The study, which analyzed companies’ daily job posts on the hiring platform Wellfound, also found a 17% increase in applicant experience for jobs marked “remote.”

Hsu says remote roles receive more qualified applicants because workers further along in their careers often understand what they want out of work and have personal obligations such as families to care for that require more flexible work arrangements.

What’s surprising, Hsu says, is the research’s scope, adding the study looked at upwards of half a million job applications. “It’s not some selected, small corner survey,” he says.
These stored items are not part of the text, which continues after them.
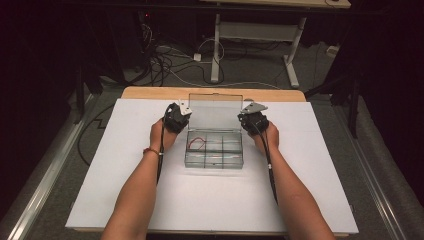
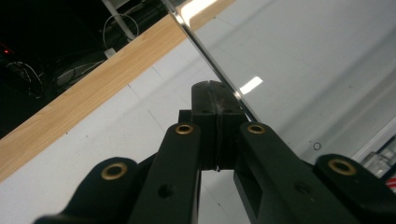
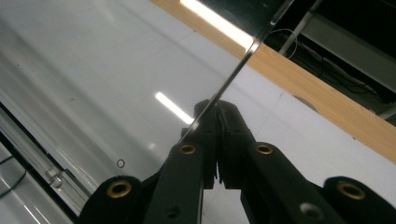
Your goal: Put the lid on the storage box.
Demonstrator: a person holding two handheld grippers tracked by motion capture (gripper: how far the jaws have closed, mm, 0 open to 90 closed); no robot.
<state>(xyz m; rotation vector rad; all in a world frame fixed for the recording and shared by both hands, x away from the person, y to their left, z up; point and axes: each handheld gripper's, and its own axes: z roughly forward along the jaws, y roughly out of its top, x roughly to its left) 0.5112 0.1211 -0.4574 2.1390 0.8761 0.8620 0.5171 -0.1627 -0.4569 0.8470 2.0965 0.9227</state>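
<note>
I am keeping my left gripper with its jaws pressed together, pad against pad, nothing clamped between them; its tip is sitting right at the left edge of the raised clear lid, and in the left gripper view that edge is running just past the right pad, though whether it is touching I cannot tell; my right gripper is likewise standing with its jaws together, and the lid's right edge is crossing in front of the left pad rather than lying between the pads; in the high view my left gripper and my right gripper are flanking the lid on either side, near its upper corners; the lid is standing upright, hinged along the far side of the clear compartment box; the box is lying open at the middle of the white table, with a red wire lying in its far left compartment; my forearms are reaching in from the near edge.
</note>
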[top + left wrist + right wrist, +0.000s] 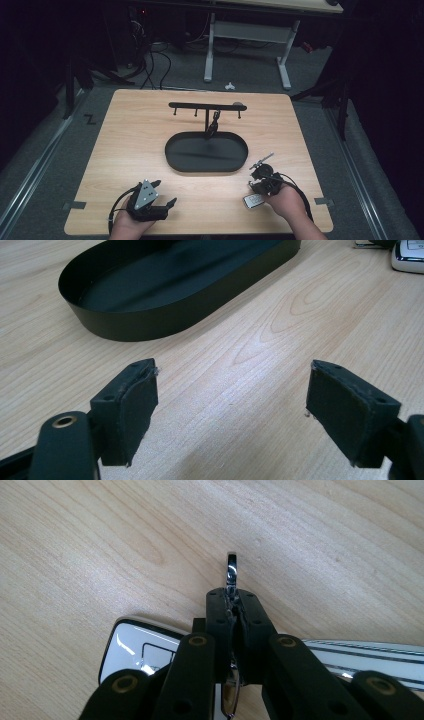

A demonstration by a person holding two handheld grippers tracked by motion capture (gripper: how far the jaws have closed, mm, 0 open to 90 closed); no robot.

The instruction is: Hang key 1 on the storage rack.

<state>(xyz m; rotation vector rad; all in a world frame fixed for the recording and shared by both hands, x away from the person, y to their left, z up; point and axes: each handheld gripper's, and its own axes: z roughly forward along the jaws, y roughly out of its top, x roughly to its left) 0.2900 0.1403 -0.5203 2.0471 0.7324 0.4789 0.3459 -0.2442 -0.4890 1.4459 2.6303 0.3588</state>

Meanwhile, Hsu’s research also found that candidates are willing to take a 7% salary cut, on average, if it means they can work remotely.

Candidates, says Hsu, are placing “really a disproportionate value on this level of flexibility.” Just as “people value vacation time, health benefits and so on, these individuals value the ability to have remote work.”


Sara Sutton, founder and CEO of remote job platform FlexJobs, says new research like Wharton’s emphasizes the importance of flexibility. Remote work “is a huge opportunity to play a role in breaking down barriers” and boosting diversity, she says.

In the University of Pittsburgh study, meanwhile, researchers found that office mandates do not appear to help companies’ financial performance, but may make workers less satisfied with their jobs and work-life balance.

Ma’s study examined 137 S&P 500 companies that implemented return-to-office requirements, comparing the average change in financial performance following the mandate’s start with similar companies over a similar period.

It found that firms with mandates did not see boosts to their financial performance during subsequent quarters, when compared to those that don’t have a mandate.

In contrast, Ma says, the launch of a mandate appeared to prompt declines in job satisfaction ratings for the company on, as well as declines in employees’ ratings of work-life balance.

“There is no difference [in the financial market value of the firm] before and after the mandates,” says Ma. According to their results, “return to office mandates do not help firms perform better, which is inconsistent with what managers are trying to say.”

One other interesting pattern in his research, Ma says, is that when the firm’s stock price in the previous quarter was more negative, the probability that the firm would introduce an office return mandate was significantly higher.

The study also found that male CEOs and chief executives who are more powerful—measured by a CEO’s total compensation compared to his highest paid C-suite peers—were more likely to implement mandates.

Whether or not such new studies—or others that are sure to continue surfacing—will change leaders’ views is yet to be seen. Ma says he believes it’s unlikely many chief executives will reverse course.

“The CEOs who have already doubled down [on RTO] will not backtrack,” he says.

Many, says Lister, are “legacy CEOs [who] don’t want to change,” she says. “In spite of surveys and research, they just believe what they believe.”